Instructions to follow -> Only the lines from the beginning of the data through the line holding "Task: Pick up" belong in the answer, printed exactly and without pictures.

Supplied material ->
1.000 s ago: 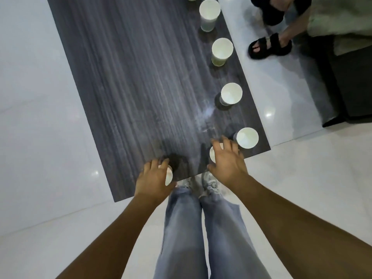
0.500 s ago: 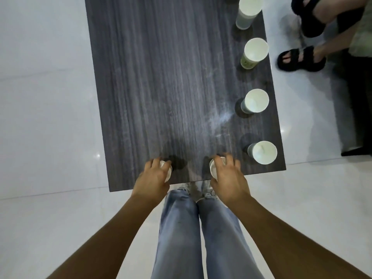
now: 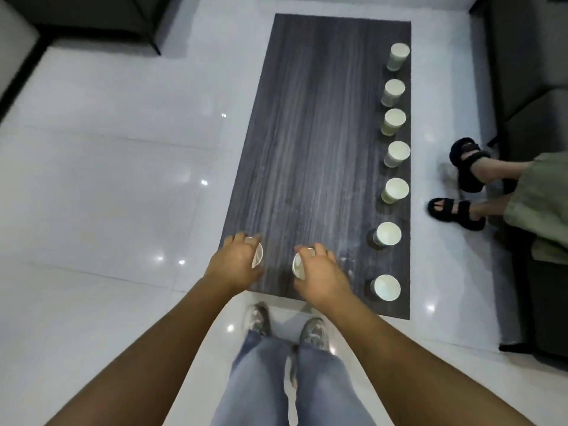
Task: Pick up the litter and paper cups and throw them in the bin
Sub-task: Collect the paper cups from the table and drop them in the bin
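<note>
My left hand (image 3: 234, 262) grips a white paper cup (image 3: 257, 256) over the near left corner of the dark wooden table (image 3: 310, 142). My right hand (image 3: 319, 275) grips a second paper cup (image 3: 297, 265) beside it, above the table's near edge. Both cups are tilted, their mouths facing each other, and mostly covered by my fingers. Several more white paper cups stand in a row along the table's right side, the nearest (image 3: 385, 287) by the front right corner, the farthest (image 3: 399, 56) near the back. No bin is in view.
A seated person's legs with black sandals (image 3: 455, 212) are right of the table, in front of a dark sofa (image 3: 534, 87). Another dark piece of furniture (image 3: 92, 13) stands at the back left. Glossy white floor tiles (image 3: 107, 195) spread to the left. My own legs and shoes (image 3: 312, 332) are below.
Both hands have lifted their cups off the table's near edge and tilted them. My head has risen and pulled back, so the whole table and cup row now show.
</note>
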The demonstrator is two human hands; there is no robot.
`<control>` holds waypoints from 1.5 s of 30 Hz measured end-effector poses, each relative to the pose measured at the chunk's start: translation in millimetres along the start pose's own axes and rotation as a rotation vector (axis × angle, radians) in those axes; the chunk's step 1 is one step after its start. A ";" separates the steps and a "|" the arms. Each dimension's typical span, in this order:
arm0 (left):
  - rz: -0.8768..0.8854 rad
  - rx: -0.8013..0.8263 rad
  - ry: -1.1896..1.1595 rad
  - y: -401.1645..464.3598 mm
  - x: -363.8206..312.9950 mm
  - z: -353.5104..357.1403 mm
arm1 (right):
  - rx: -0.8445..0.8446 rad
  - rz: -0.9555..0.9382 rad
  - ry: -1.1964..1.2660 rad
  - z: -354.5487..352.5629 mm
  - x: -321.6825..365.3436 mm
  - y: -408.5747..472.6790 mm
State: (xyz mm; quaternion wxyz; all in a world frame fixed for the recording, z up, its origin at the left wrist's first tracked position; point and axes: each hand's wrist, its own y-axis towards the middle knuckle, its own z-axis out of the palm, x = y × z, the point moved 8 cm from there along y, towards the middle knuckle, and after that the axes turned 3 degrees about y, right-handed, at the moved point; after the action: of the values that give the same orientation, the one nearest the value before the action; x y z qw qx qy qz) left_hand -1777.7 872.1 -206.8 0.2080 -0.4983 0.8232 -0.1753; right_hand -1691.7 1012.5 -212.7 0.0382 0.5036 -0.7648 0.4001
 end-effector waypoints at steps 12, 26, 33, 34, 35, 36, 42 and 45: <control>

Reply to the task ->
1.000 s ago: 
0.500 s ago: 
now: 
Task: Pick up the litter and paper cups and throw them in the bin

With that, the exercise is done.